How to complete this task
Please give again exactly the lines from the top of the material through the line with "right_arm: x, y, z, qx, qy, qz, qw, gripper"; omit each picture.

Content starts

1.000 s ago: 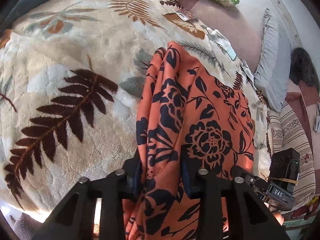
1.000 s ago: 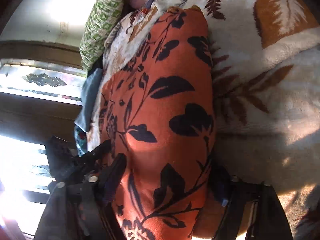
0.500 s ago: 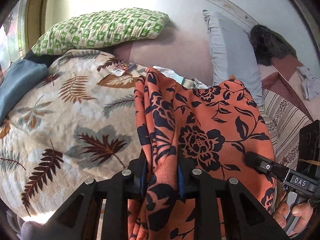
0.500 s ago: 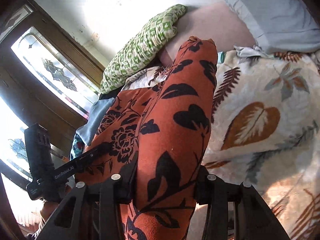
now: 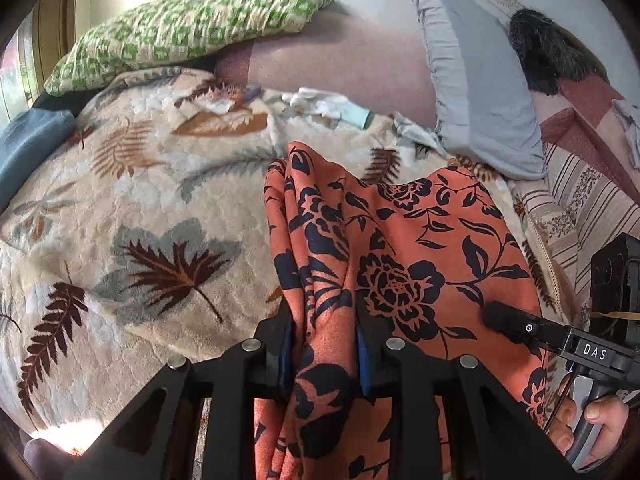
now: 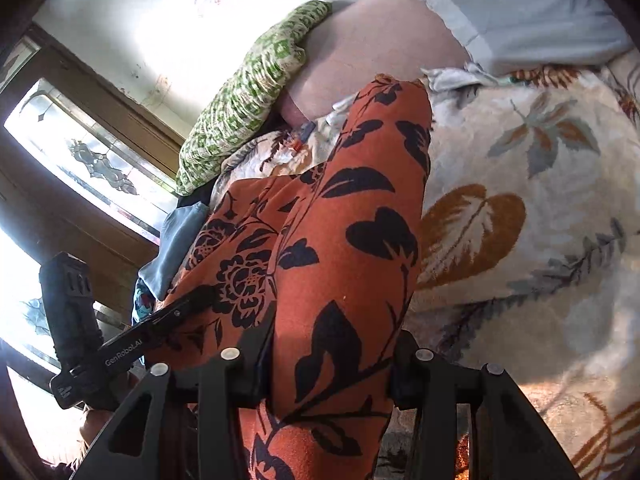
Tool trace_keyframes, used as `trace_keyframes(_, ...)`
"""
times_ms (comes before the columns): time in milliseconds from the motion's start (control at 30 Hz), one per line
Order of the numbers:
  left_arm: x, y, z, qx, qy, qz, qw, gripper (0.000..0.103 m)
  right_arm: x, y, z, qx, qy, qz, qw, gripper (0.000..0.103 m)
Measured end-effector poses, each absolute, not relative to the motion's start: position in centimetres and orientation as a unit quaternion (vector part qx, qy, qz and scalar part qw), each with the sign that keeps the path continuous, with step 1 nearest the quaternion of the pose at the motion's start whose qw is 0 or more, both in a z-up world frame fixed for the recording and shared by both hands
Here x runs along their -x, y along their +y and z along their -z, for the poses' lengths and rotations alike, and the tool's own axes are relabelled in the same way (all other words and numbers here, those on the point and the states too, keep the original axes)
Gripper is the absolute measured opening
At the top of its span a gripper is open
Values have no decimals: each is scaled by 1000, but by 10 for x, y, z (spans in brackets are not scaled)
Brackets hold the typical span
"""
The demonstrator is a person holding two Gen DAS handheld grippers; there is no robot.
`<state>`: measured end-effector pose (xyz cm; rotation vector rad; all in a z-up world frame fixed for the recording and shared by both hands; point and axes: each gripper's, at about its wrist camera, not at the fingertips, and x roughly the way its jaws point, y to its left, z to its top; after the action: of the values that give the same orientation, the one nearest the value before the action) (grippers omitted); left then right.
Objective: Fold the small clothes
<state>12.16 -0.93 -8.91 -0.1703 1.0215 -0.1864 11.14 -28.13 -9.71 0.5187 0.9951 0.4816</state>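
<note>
An orange cloth with a black flower print (image 5: 400, 248) hangs stretched between both grippers above a leaf-patterned blanket (image 5: 140, 200). My left gripper (image 5: 324, 344) is shut on a bunched fold at the cloth's left edge, and its blue pads press the fabric from both sides. In the right wrist view my right gripper (image 6: 332, 360) is shut on a thick fold of the same cloth (image 6: 360, 200). The cloth's far end droops to the blanket. Each view shows the other gripper on the cloth's opposite edge, with a hand on its handle (image 5: 600, 420).
A green patterned pillow (image 5: 192, 28) and a grey pillow (image 5: 480, 92) lean at the bed's head. A blue garment (image 5: 28, 144) lies far left, small items (image 5: 320, 104) at the back, striped fabric (image 5: 580, 208) on the right. A window (image 6: 92, 160) is beside the bed.
Both grippers rose with the cloth and tilted up, so the pillows and wall came into view. The right jaws narrowed onto the fold. The left grip stayed the same.
</note>
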Motion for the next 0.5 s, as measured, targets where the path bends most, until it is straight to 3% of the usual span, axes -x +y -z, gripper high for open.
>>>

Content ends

Expected answer
1.000 s ago: 
1.000 s ago: 
0.500 s ago: 
0.500 s ago: 
now: 
now: 
Tool trace_keyframes, used as `trace_keyframes(_, ...)`
"""
times_ms (comes before the columns): time in milliseconds from the motion's start (control at 30 Hz), one per line
Order of the numbers:
  left_arm: x, y, z, qx, qy, qz, qw, gripper (0.000..0.103 m)
  right_arm: x, y, z, qx, qy, qz, qw, gripper (0.000..0.103 m)

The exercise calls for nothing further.